Rasanya jantung Hazen merosot hingga usus 12 jari. Semua orang juga syok mendengarnya disana. Sandra tersenyum miris, ternyata Hazen akan menjadi adiknya. Kenapa orang yang disukai Sandra harus berakhir menjadi adiknya? Menyedihkan.

Noah dan Jagat saling pandang, Kirana dan Kaisar mendekati Noah dan Jagat.

“Noah, Jagat, jika kalian menentang hubungan ini, kami akan berusaha menyadarkan Hazen, agar bisa kembali bersama Sandra, kami—”

Ucapan Kirana terpotong karena Noah mengangkat telapak tangannya. Meminta Kirana berhenti bicara.

“Cukup.”

“Marvin, Hazen. Jika kalian memang saling mencintai, Om nggak bisa berbuat apa-apa. Itu hak kalian untuk saling mencintai, Om juga nggak akan rela jika Sandra menikah dengan Hazen karena terpaksa, Om nggak mau liat Sandra sedih.”

Jagat mengghela nafas lalu menarik Marvin mendekat, begitupun juga dengan Hazen. “Daddy sama Noah akan merestui kalian, dengan syarat ini semua bukanlah rekayasa kalian semata. Jika ini hanya sebuah drama yang kalian buat, Daddy nggak akan tinggal diam. Daddy akan kirim Marvin ke Canada dan Hazen nggak akan bisa nemuin Marvin lagi.”

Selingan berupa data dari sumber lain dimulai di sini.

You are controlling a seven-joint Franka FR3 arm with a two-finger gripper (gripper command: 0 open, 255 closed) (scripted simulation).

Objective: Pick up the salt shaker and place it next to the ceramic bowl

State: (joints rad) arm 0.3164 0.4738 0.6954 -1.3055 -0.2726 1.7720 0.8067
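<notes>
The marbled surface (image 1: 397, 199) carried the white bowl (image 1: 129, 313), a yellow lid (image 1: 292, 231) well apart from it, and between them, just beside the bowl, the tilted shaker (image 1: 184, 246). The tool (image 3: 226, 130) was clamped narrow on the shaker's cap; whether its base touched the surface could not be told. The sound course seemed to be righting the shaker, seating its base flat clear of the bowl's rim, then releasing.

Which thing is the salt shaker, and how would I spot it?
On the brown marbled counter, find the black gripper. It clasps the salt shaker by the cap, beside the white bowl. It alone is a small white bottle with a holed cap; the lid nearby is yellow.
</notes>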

Marvin dan Hazen kompak megangguk.

“Aku nggak akan kecewain Daddy, trust me Dad.”

“Om Jagat, terimakasih.” Ucap Hazen.

“Om Noah, orang yang sangat baik, maafkan aku Om sudah mengecewakan Sandra dan Om.”

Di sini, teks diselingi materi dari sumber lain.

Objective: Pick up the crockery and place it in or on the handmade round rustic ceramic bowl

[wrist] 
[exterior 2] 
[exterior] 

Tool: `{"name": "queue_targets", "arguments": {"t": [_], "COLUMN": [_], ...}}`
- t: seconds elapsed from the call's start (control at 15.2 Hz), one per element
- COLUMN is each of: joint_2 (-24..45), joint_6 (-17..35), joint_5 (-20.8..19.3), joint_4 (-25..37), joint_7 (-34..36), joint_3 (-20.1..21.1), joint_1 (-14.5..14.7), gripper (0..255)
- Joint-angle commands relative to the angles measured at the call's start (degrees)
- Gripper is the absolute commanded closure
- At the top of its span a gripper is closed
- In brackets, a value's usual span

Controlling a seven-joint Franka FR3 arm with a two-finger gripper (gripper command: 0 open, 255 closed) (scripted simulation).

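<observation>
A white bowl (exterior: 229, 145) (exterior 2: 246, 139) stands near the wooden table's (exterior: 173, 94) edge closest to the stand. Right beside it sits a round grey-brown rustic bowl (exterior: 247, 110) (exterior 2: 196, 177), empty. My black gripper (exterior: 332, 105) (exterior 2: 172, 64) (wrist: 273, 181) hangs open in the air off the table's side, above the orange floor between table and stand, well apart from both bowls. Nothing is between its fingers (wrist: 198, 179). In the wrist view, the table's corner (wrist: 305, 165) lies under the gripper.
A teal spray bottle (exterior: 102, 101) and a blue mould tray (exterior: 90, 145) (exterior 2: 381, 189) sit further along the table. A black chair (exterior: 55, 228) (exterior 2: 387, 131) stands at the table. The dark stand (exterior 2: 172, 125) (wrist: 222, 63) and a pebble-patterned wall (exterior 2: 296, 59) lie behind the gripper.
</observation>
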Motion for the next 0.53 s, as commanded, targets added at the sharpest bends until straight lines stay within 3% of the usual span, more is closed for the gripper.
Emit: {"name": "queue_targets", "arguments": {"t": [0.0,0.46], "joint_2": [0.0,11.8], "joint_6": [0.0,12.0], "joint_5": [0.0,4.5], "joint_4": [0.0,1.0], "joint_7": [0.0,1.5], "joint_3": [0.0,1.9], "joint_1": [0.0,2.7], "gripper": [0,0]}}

Noah terkekeh lalu menepuk pundak Hazen. “It's okay, lagian sekarang kan Marvin juga anak Om. Apa bedanya? Kamu tetap akan jadi menantu Om kan?”

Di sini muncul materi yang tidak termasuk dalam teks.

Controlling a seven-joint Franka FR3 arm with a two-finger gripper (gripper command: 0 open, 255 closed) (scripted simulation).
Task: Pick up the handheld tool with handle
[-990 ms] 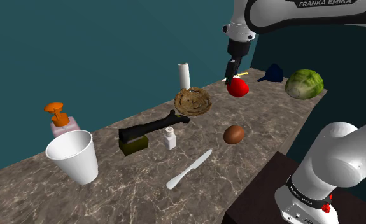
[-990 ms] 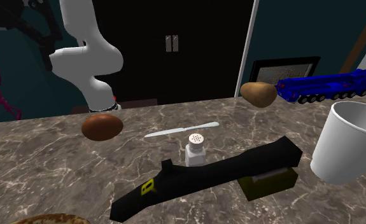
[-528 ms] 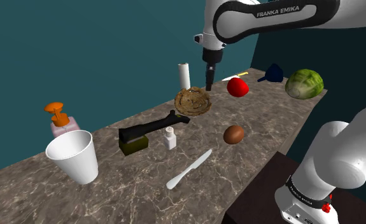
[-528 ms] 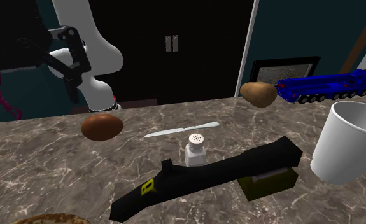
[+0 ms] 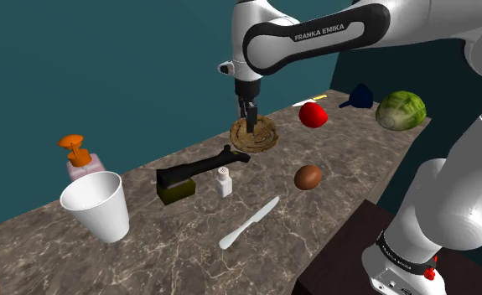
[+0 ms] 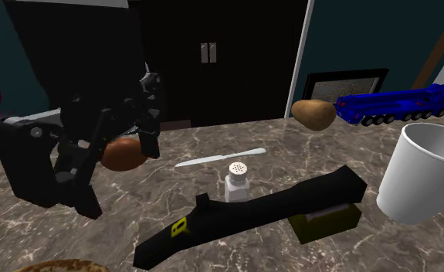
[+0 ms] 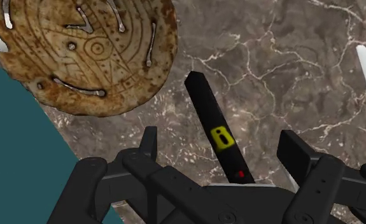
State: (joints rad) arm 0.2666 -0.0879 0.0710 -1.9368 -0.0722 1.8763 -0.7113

“Tapi balik lagi ke orangtua kamu, tanya mereka. Apa mereka merestui kalian?”

Hazen menatap Bunda dan Ayahnya. Kaisar menghela nafas setelah berkode mata dengan istrinya. “Asalkan Hazen bahagia, kami setuju. Jangan kecewakan Ayah sama Bunda ya Zen? Seperti kata Om Jagat, kami harap ini bukan sebuah drama yang kalian ciptakan.”

“Iya Ayah, Hazen nggak akan kecewain kalian.”

Papaaaa Mamaaaa pppaaa mmmaaaaa

“Papa disini sayang.”

“Mama juga disini, senyum lagi yuk anak ganteng.”

Hihihihi ppaaa papa mmma mama!

Marvin dan Hazen saling tatap dan melempar senyum. Itu bukan senyum kepura-puraan semata karena rencana mereka berhasil. Melainkan senyum tulus yang benar-benar melegakan hati keduanya.

Bahkan orangtua Marvin dan Hazen juga ikut tertawa gemas melihat Hevin. Sepertinya Sandra perlu menenangkan diri setelah ini mengobati rasa syok nya.